DSW overview
DSW (Data Science Workshop) is a cloud-based AI development IDE that supports Notebook, VS Code, and Terminal environments. DSW provides built-in images for mainstream AI frameworks such as PyTorch and TensorFlow, supports heterogeneous compute resources, and supports mounting OSS, NAS, and CPFS datasets.
Product overview
The following figures show the DSW development environment:
New version

Legacy version

Product advantages
Flexible and easy to use: Integrates multiple development environments with built-in images for open-source frameworks such as PyTorch and TensorFlow. Supports heterogeneous compute resources: public resource groups, dedicated resources (general-purpose compute), and Lingjun intelligent computing resources.
End-to-end AI development: PAI-DLC handles distributed training and PAI-EAS handles model serving, covering the entire AI workflow from data processing to model deployment.
Fine-grained management: Supports lifecycle controls including scheduled and idle shutdown to reduce costs. Workspaces let you centrally allocate and reclaim resources.
Hands-on tutorials: Notebook Gallery Tutorials and sample projects cover LLM fine-tuning and AIGC use cases. Run them to get started, or use them as a starting point for your own projects.
Core features
Create and manage
Create a DSW instance: Select the instance resource type, mount datasets, and specify custom images when you create a DSW instance.
Access and manage DSW instances: Use DSW features in the console, and stop, release, or modify the configuration of instances.
Instance RAM role: Attach a RAM role to an instance so that you can access other cloud resources by using STS temporary credentials, without configuring long-lived AccessKey pairs. This reduces the risk of credential leaks.
Model development environment
Manage third-party libraries: Manage and install third-party Python libraries or software packages.
TensorBoard training visualization: Use the TensorBoard plug-in to visualize metrics and information during model training.
Deploy a model as an online service: When your model is ready, use PAI-EAS to deploy it as an online service with auto-scaling, version control, and resource monitoring.
Sub-container management (DockerBoard)、Use Docker in DSW: Create and manage secondary containers within a DSW instance.
Data access and mounting
Mount a dataset, OSS, NAS, or CPFS: Expand instance storage, store data persistently, and read files by mounting datasets, OSS, NAS, or CPFS paths.
Read and write data in OSS: Read and write OSS data files by using APIs or SDKs within a DSW instance.

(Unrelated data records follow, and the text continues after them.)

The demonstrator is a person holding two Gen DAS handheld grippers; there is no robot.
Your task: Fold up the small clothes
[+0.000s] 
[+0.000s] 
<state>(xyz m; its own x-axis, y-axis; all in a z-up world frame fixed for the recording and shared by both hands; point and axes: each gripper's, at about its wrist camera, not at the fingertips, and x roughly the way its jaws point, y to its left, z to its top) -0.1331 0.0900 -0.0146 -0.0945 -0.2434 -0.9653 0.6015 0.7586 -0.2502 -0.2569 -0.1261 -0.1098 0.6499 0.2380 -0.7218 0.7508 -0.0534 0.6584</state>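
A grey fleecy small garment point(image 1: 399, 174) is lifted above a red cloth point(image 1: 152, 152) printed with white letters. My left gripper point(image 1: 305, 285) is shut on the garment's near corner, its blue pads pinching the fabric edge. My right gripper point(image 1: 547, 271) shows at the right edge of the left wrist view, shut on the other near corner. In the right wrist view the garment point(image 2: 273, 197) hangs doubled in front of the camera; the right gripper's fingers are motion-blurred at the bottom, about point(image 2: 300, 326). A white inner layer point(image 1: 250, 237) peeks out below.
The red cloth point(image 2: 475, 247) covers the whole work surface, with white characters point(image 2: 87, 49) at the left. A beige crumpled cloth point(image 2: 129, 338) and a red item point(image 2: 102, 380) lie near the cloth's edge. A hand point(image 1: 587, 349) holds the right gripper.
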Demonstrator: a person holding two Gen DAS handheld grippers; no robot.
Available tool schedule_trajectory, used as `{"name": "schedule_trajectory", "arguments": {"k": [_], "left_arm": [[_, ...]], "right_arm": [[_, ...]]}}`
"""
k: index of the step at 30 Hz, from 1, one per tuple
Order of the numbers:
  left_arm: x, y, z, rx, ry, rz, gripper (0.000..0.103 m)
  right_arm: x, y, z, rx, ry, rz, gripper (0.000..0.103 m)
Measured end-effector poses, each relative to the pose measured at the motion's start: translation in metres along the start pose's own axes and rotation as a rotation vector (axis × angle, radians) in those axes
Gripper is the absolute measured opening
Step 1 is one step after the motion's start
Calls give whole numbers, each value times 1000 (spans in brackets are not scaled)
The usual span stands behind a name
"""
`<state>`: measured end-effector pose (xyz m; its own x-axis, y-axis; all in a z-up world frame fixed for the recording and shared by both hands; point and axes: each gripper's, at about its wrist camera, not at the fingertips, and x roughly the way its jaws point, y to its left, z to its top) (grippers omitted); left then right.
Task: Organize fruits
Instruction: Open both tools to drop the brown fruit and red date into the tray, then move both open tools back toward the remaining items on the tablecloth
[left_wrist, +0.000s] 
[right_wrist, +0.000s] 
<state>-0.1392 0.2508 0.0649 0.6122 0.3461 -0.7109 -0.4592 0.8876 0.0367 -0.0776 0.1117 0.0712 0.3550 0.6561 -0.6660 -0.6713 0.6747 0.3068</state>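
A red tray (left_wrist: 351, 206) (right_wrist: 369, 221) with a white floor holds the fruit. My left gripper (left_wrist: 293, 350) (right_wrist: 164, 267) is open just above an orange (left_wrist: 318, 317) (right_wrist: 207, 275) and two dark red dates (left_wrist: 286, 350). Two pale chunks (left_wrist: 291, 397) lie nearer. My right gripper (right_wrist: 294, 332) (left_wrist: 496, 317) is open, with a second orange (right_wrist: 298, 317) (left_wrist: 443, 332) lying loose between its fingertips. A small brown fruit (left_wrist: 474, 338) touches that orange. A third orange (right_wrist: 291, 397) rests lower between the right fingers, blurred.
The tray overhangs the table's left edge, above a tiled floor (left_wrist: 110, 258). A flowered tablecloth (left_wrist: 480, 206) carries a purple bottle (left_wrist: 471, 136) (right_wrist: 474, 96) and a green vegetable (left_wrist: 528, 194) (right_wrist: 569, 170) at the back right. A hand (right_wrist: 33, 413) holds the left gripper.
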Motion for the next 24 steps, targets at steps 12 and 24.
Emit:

File upload and download: Transfer data and models between your local machine and the instance.
Network configuration
Remote connection: Direct SSH connection: Connect to a DSW instance over SSH for a local development experience while using DSW's compute power.
Improve internet access with a private gateway: Create a NAT gateway and bind an elastic IP address (EIP) to the instance's VPC to increase upload and download speeds.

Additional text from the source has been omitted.